I am fairly new to developing distributed applications with messaging, and to Spring Cloud Stream in particular. I am currently wondering about best practices on how to deal with errors on the broker side.
In our application, we need to both consume and produce messages from/to multiple sources/destinations like this:
Consumer side
For consuming, we have defined multiple @Bean
s of type java.util.function.Consumer
. The configuration for those looks like this:
spring.cloud.stream.bindings.consumeA-in-0.destination=inputA
spring.cloud.stream.bindings.consumeA-in-0.group=$Default
spring.cloud.stream.bindings.consumeB-in-0.destination=inputB
spring.cloud.stream.bindings.consumeB-in-0.group=$Default
This part works quite well - wenn starting the application, the exchanges "inputA" and "inputB" as well as the queues "inputA.$Default" and "inputB.$Default" with corresponding binding are automatically created in RabbitMQ.
Also, in case of an error (e.g. a queue is suddenly not available), the application gets notified immediately with a QueuesNotAvailableException
and continuously tries to re-establish the connection.
My only question here is: Is there some way to handle this exception in code? Or, what are best practices to deal with failures like this on broker side?
Producer side
This one is more problematic. Producing messages is triggered by some internal logic, we cannot use function @Bean
s here. Instead, we currently rely on StreamBridge
to send messages. The problem is that this approach does not trigger creation of exchanges and queues on startup. So when our code calls streamBridge.send("outputA", message)
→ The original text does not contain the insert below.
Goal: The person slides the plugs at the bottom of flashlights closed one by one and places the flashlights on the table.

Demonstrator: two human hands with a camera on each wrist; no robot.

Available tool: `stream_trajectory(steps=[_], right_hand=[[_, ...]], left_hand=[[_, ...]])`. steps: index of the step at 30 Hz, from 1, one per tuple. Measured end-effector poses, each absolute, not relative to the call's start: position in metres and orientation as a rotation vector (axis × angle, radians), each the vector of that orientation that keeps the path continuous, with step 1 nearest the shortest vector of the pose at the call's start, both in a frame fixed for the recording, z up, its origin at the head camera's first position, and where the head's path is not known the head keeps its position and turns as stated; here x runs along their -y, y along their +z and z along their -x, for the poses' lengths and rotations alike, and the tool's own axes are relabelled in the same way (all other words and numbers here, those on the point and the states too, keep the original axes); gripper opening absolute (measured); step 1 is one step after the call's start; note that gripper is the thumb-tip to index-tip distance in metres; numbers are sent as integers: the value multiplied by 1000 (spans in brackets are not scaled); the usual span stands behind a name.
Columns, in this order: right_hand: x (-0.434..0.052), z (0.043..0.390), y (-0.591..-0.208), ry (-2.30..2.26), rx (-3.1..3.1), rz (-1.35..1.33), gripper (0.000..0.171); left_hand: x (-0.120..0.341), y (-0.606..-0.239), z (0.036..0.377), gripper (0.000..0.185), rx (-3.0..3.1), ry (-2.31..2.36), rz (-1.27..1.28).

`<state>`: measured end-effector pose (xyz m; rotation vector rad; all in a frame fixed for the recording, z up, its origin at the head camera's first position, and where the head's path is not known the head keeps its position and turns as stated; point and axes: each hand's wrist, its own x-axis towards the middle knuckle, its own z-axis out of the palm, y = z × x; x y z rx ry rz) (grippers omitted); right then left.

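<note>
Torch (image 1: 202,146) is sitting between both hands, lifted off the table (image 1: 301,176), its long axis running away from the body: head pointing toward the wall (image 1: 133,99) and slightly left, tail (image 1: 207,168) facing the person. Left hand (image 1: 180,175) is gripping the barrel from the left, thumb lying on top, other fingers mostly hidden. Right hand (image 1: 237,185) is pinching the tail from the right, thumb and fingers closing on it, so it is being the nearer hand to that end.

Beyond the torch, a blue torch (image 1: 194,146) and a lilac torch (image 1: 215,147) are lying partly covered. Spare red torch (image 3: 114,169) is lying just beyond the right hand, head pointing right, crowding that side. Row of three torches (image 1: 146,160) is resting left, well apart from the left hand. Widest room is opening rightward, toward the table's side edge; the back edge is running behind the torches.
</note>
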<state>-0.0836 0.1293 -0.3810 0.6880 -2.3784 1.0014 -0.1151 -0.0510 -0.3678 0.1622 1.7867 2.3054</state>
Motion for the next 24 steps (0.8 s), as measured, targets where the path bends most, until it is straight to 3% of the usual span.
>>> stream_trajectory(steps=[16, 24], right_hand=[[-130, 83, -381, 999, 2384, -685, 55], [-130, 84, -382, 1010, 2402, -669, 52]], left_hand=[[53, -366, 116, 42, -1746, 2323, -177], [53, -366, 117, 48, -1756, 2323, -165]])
, the message is sent (result is true
), but it just disappears into the void since RabbitMQ automatically drops unroutable messages.
I found that with this configuration, I can at least get RabbitMQ to create exchanges and queues as soon as the first message is sent:
spring.cloud.stream.source=produceA;produceB
spring.cloud.stream.default.producer.requiredGroups=$Default
spring.cloud.stream.bindings.produceA-out-0.destination=outputA
spring.cloud.stream.bindings.produceB-out-0.destination=outputB
I need to use streamBridge.send("produceA-out-0", message)
in code to make it work, which is not too great since it means having explicit configuration hardcoded, but at least it works.
I also tried to implement the producer in a Reactor style as desribed in this answer, but in this case the exchange/queue also is not created on application startup and the sent message just disappears even though the return status of the sending method is "OK".
Failures on the broker side are not registered at all with this approach - when I simulate one e.g. by deleting the queue or the exchange, it is not registered by the application. Only when another message is sent, I get in the logs:
ERROR 21804 --- [127.0.0.1:32404] o.s.a.r.c.CachingConnectionFactory : Shutdown Signal: channel error; protocol method: #method<channel.close>(reply-code=404, reply-text=NOT_FOUND - no exchange 'produceA-out-0' in vhost '/', class-id=60, method-id=40)
But still, the result of StreamBridge#send
was true
in this case. But we need to know that sending did actually fail at this point (we persist the state of the sent object using this boolean return value). Is there any way to accomplish that?
Any other suggestions on how to make this producer scenario more robust? Best practices?
EDIT
I found an interesting solution to the producer problem using correlations:
...
CorrelationData correlation = new CorrelationData(UUID.randomUUID().toString());
messageHeaderAccessor.setHeader(AmqpHeaders.PUBLISH_CONFIRM_CORRELATION, correlation);
Message<String> message = MessageBuilder.createMessage(payload, messageHeaderAccessor.getMessageHeaders());
boolean sent = streamBridge.send(channel, message);
try {
final CorrelationData.Confirm confirm = correlation.getFuture().get(30, TimeUnit.SECONDS);
if (correlation.getReturned() == null && confirm.isAck()) {
// success logic
} else {
// failed logic
}
} catch (InterruptedException e) {
Thread.currentThread().interrupt();
// failed logic
} catch (ExecutionException | TimeoutException e) {
// failed logic
}
using these additional configurations:
spring.cloud.stream.rabbit.default.producer.useConfirmHeader=true
spring.rabbitmq.publisher-confirm-type=correlated
spring.rabbitmq.publisher-returns=true
This seems to work quite well, although I'm still clueless about the return value of StreamBridge#send
, it is always true and I cannot find information in which cases it would be false. But the rest is fine, I can get information on issues with the exchange or the queue from the correlation or the confirm.
But this solution is very much focused on RabbitMQ, which causes two problems:
- our application should be able to connect to different brokers (e.g. Azure Service Bus)
- in tests we use Kafka binder and I don't know how to configure the application context to make it work in this case, too
Any help would be appreciated.